As for the proof that we live in reality, we use reason and logic to know about that reality, that reason should be our highest virtue, that our own life is the ultimate standard of value in which we judge what is good and evil, and the proof that capitalism is the only moral system of government - these are already proven by Ayn Rand and have not been disproved...
... well, except for people disproving things she never actually said in the first place. There are lots of people on youtube that criticize Ayn Rand and I can tell they have no clue what he positions are at all. They just glossed over them and made many errors. This is extremely common. They never actually take the time to understand what she said, and some of these "critics" admit to not even have read her work - just commentary on her work. If you want to judge her work, maybe the best thing to do is to actually read what she actually said as opposed to someone's opinion on what she said.
Star Trek does not offered an 'enlightened' philosophy. It is just plain wrong.
What I do care about, is a good story. This episode missed more than one opportunity to be a good story. That's all I want to discuss in my comments. I'm not here to debate the moral positions of Ayn Rand. I'm here to debate the emotional validity and questionable logic of Harry Kim's desire to get back to Voyager. If you have an opinion on the actual story in this episode, then discussion is welcome.
Well said - thought I's stumbled into a Politics blog in error. It's a science fiction show for god's sake. Whilst I might have some concerns over whether the economic philosophy of the Federation is viable, this comments thread, about this specific story and the author's review of it is unarguably not the forum for it.
&Ken
Have you thought about anger management?
So I say something absolutely makes sense and is true, and that suddenly means I need anger management?
Seriously, Kim's actions seemed very off. Picard at the beginning of "The Inner Light" is how I imagine someone reacting to suddenly waking up in a different life. Kim was way too accepting and didn't try to tell other people what was going on until it was too late.

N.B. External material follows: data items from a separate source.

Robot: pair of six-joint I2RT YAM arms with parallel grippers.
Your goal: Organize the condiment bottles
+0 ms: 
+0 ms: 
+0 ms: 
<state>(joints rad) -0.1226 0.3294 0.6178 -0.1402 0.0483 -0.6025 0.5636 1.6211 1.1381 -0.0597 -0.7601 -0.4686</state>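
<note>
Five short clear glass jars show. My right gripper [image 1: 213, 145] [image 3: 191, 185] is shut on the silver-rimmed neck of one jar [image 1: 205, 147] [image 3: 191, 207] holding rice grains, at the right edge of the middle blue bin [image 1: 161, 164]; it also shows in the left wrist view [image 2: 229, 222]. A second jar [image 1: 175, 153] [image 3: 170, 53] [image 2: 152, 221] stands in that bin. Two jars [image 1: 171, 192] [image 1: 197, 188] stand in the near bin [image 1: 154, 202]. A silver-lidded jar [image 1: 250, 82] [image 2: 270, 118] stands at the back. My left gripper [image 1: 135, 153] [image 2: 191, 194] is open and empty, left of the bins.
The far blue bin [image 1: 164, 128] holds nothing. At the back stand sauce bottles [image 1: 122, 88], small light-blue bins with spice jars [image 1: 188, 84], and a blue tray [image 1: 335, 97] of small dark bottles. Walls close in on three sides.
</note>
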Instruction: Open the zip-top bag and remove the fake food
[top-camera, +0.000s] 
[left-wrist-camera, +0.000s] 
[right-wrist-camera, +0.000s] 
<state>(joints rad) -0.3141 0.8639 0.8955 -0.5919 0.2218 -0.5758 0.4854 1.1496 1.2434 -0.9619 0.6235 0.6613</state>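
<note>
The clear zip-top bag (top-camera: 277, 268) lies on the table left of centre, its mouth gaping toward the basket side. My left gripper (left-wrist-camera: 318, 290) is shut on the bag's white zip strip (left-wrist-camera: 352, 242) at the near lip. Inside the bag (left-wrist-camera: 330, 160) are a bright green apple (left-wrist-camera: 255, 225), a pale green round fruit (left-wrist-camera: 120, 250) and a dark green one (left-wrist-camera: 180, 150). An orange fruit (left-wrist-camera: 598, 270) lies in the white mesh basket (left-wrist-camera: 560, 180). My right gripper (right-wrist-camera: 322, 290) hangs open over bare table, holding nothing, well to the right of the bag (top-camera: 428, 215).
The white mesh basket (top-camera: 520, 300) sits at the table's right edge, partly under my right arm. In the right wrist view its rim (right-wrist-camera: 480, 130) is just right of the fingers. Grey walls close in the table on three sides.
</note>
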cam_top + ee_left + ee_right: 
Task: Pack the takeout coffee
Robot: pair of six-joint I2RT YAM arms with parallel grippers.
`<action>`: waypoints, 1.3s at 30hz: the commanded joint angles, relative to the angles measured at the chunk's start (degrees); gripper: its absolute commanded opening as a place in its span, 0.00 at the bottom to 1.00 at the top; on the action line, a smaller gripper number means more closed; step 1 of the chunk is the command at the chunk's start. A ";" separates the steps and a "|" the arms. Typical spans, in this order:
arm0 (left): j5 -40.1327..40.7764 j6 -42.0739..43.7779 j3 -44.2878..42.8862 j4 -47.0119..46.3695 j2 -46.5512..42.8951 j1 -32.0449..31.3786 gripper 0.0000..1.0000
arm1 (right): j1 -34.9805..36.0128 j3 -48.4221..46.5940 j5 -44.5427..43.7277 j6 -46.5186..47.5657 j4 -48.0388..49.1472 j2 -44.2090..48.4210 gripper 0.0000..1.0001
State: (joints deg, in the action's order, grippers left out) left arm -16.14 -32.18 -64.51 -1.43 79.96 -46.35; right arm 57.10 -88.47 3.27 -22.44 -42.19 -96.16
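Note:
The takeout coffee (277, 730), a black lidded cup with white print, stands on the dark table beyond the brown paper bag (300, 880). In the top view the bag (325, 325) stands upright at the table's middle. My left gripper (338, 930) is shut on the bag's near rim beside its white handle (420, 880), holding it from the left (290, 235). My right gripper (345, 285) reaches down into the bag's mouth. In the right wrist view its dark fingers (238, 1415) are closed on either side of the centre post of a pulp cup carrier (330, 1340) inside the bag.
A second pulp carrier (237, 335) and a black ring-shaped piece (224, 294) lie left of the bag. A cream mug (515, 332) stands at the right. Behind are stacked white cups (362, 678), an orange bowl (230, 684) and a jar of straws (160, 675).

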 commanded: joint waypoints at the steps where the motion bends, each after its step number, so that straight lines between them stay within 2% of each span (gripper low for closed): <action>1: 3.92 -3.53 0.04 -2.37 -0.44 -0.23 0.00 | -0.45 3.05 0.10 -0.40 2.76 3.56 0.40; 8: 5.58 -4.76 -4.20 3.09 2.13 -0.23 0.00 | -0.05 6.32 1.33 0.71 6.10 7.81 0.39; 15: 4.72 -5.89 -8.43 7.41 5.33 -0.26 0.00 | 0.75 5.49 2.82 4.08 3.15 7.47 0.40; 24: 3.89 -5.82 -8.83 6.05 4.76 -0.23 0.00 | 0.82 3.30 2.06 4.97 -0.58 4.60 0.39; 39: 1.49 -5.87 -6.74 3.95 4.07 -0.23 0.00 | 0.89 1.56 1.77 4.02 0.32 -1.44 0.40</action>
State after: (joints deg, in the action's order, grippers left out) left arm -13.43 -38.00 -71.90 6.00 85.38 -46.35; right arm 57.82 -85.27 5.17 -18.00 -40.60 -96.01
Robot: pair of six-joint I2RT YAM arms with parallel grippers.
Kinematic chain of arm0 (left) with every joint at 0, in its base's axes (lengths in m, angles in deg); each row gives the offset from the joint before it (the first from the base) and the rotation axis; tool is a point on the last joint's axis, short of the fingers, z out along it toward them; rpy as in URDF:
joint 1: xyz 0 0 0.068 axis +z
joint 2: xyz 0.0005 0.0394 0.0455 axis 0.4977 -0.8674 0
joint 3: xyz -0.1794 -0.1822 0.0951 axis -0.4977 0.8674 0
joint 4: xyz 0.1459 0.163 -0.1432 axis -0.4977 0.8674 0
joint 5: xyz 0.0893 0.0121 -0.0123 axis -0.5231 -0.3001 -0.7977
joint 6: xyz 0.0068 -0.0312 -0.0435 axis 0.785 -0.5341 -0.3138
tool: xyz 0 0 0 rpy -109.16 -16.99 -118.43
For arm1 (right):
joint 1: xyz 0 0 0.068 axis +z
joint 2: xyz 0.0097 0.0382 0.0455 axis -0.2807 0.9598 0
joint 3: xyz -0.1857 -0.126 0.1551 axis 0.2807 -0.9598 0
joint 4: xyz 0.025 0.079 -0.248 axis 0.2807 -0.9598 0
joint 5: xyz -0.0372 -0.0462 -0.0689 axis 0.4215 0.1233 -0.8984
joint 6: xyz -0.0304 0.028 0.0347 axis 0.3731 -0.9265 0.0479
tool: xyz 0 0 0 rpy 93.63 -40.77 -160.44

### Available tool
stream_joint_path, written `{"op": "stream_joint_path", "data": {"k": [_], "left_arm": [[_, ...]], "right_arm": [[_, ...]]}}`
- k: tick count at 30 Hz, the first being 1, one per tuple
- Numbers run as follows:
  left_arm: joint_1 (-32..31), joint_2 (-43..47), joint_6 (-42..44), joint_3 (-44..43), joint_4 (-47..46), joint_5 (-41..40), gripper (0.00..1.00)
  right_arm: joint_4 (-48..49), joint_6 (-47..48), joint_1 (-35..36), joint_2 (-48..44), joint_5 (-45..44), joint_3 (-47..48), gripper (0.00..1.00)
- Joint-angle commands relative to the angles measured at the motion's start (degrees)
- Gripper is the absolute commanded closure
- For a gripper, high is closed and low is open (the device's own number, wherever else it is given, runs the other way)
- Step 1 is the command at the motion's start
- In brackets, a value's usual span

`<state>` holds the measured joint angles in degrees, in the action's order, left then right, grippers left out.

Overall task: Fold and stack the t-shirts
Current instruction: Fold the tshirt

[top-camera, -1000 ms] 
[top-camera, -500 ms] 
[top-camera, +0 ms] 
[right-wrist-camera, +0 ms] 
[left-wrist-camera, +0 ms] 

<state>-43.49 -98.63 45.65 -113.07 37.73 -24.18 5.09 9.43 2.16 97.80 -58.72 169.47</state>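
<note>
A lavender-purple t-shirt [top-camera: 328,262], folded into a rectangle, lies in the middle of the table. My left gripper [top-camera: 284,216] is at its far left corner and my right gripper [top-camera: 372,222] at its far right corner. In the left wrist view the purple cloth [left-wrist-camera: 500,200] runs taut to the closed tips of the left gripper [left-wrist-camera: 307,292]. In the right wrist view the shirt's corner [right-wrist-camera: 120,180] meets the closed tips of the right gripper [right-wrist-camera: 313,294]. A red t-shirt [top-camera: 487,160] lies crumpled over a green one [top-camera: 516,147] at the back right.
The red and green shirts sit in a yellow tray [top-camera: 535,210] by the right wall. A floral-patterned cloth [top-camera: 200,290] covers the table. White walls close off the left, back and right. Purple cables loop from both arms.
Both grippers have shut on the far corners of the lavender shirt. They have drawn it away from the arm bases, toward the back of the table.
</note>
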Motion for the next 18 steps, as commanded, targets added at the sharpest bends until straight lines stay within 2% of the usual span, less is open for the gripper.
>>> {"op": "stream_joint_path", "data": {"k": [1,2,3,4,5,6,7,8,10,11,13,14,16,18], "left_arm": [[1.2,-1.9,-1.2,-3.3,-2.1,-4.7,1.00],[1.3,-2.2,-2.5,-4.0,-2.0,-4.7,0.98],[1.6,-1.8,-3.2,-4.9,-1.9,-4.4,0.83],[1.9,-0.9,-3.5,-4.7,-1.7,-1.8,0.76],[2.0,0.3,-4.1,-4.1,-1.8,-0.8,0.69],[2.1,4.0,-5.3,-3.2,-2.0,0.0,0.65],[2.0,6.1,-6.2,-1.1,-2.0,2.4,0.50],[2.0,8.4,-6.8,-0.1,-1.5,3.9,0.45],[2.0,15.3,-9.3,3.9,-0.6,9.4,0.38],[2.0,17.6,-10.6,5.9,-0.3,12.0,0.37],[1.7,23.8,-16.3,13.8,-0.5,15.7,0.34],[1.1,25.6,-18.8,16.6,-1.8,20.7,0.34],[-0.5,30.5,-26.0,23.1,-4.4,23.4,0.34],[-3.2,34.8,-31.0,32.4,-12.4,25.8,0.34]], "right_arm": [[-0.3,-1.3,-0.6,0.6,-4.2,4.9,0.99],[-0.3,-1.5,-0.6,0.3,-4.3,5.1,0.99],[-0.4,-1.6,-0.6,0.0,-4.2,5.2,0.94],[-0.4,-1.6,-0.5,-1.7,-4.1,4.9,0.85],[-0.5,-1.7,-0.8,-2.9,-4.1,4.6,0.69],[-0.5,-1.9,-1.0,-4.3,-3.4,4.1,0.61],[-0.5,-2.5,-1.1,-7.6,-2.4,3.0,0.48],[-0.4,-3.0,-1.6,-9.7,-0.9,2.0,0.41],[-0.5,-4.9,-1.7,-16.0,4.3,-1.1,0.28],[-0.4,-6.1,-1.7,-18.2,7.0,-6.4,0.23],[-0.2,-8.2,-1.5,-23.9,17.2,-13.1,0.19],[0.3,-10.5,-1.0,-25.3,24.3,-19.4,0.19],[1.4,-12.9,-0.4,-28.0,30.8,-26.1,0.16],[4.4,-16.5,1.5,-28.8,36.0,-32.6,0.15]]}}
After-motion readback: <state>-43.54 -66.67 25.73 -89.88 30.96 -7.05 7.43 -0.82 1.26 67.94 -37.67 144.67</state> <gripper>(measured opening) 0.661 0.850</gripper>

And the 'time stream' was garbage. I think it would have been much more interesting had it switched at the halfway point to the 'real' timeline, and we saw the non-Voyager Kim on Voyager - in other words, Kims from two alternate timelines had been switched. The end would switch them back not through any action of theirs but through some Q-magnitude being realizing a mistake had been made and undoing the switch. And the day or so that had elapsed would have actually happened in both timelines, so it would be implied that both Kims would have to undo the damage caused by the other Kims.